LES FANTOMES D’ISMAEL

LE CRÉATEUR D’ÉTOILES

Sans le soupçon des fleurs, je crois que le réalisateur se dépeint dans le cercle des rêveurs. Il ne faut pas se couper de la fragilité de «faire», s’isoler, là où il est encore possible d’être romantique, trop romantique pour être empathique, trop joueur pour émouvoir. Le titre d’Auteur peut jouer le rôle de l’isolant.
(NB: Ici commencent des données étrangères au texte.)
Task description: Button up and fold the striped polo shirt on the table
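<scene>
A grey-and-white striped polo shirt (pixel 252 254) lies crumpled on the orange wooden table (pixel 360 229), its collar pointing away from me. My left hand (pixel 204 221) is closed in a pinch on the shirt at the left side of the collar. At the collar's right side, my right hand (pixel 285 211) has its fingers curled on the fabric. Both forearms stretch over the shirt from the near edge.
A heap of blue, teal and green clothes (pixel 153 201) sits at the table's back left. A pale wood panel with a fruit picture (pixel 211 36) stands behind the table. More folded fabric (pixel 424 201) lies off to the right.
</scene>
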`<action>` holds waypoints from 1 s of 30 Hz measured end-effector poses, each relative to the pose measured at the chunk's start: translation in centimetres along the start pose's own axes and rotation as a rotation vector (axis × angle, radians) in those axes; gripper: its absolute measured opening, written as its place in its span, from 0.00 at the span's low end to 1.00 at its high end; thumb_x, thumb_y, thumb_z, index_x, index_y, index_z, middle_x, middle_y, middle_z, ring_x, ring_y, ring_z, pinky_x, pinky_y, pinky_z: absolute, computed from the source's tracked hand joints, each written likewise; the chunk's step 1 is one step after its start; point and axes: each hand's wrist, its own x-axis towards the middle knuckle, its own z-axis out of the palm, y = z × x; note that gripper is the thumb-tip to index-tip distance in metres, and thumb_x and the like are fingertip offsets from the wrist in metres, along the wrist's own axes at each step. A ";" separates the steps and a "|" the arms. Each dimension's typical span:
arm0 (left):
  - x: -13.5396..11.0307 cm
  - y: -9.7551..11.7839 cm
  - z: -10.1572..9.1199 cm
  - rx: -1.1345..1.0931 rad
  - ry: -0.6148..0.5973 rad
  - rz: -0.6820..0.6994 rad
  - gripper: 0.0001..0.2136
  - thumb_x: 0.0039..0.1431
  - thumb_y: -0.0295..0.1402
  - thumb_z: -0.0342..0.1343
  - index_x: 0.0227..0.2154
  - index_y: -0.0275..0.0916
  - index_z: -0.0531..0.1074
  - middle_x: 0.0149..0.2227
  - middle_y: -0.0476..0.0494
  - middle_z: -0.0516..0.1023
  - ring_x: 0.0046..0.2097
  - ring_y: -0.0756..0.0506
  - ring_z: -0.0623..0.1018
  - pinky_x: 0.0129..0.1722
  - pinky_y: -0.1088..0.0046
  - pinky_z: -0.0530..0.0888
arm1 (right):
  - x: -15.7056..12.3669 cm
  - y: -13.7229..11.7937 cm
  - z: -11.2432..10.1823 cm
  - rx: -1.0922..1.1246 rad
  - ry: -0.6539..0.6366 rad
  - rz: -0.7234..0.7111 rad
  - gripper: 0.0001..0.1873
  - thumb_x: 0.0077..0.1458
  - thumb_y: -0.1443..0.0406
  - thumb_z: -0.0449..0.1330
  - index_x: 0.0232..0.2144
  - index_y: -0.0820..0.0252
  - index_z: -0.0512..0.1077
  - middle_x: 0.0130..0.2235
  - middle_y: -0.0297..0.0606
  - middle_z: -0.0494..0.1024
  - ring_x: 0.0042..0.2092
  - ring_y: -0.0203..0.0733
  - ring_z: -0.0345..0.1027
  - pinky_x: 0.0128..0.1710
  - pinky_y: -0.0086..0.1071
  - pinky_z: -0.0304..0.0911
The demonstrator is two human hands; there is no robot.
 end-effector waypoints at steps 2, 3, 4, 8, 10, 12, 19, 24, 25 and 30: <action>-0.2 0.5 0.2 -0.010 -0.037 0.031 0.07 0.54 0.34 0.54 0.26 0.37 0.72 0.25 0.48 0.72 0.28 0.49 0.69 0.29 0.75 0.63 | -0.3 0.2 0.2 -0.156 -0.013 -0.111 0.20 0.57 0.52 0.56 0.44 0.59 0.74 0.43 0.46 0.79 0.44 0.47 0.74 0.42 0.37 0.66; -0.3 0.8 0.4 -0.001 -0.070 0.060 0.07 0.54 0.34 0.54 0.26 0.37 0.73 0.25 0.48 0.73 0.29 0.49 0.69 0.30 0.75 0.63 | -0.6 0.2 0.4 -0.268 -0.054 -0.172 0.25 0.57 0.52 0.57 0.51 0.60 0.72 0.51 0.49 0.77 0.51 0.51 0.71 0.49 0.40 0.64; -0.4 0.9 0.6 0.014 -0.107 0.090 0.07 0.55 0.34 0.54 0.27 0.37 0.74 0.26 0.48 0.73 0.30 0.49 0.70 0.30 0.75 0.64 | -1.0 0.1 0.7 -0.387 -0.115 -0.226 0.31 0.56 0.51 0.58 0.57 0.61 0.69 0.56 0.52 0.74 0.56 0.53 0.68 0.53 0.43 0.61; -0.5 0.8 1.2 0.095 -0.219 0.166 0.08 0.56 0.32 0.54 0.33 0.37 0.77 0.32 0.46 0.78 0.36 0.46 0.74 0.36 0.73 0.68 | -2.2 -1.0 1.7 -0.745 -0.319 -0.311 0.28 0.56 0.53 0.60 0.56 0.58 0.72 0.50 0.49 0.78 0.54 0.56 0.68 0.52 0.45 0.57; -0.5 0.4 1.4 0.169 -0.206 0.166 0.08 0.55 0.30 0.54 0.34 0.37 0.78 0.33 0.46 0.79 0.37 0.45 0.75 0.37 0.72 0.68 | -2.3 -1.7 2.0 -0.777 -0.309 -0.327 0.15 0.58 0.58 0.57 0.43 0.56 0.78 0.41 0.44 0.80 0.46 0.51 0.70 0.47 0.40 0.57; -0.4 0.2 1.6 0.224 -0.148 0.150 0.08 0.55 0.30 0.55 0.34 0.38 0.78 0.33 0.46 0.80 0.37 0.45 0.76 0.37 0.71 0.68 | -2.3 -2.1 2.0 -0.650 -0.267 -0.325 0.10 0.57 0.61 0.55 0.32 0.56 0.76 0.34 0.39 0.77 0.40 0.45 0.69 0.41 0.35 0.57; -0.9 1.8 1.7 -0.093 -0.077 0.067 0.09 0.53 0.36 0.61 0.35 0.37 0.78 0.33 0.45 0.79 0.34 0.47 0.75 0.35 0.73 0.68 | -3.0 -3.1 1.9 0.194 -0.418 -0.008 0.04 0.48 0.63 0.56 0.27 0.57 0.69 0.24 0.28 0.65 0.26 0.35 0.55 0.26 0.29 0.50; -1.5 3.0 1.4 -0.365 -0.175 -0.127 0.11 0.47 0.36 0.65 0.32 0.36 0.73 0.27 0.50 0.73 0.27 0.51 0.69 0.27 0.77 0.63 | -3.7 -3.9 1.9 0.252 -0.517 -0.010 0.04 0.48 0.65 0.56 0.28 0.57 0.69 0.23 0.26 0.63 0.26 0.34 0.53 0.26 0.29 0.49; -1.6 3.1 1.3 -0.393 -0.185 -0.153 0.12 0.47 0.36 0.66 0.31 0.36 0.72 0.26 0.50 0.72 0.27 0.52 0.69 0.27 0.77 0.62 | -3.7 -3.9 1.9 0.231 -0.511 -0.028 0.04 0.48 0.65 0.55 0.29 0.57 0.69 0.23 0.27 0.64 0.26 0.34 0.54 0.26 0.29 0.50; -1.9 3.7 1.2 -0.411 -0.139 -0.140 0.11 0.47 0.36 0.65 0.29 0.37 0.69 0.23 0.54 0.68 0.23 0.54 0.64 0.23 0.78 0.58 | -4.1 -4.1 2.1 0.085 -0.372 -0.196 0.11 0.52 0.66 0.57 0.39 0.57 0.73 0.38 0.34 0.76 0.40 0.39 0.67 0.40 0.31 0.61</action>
En mal d’un ami qui boit du thé à la verveine, le réalisateur se dérobe à l’ambition qui l’animait jadis, se cherche plutôt une épaisseur dans les lignes qui séparent le réel du fantasme et se trouve et se love enfin dans les courbes de ces parenthèses qui séparent le travail du travail et de ces sortes de bruits qui divertissent et qui stimulent. Savons-nous seulement faire mieux que du bruit ? Trop de gestes. René pense que le réalisateur a oublié que le squelette des oeuvres est fait de numéros. Des numéros de loterie, voyez, et que dans la machine des décideurs, le contenu – le réel enjeu – devient un artifice élastique, secondaire et fuyant. Les numéros correspondent à d’autres numéros disposés sur des cartes qui représentent le monde des images à venir. Les combinaisons s’alignent et le réalisateur est victorieux. Le cimetière lui est fermé. De jolies femmes se disputent une place au sein de son intimité, et, peut-être, gage d’immortels, de son œuvre. Oh, mais vous, les à-qui-perd-gagne de l’histoire des constellations, vos manches étaient pourtant pleines, mais de quoi ? De fusils et de couteaux ? Je peux bien faire de nouvelles pirouettes, parce que je sais comment, et m’assurer ensuite, comme un brave, que toutes les virgules y sont. Mais je ne sais par contre pas jouer du pistolet. Encore moins du couteau. Savons-nous seulement faire mieux ? L’étrange refrain.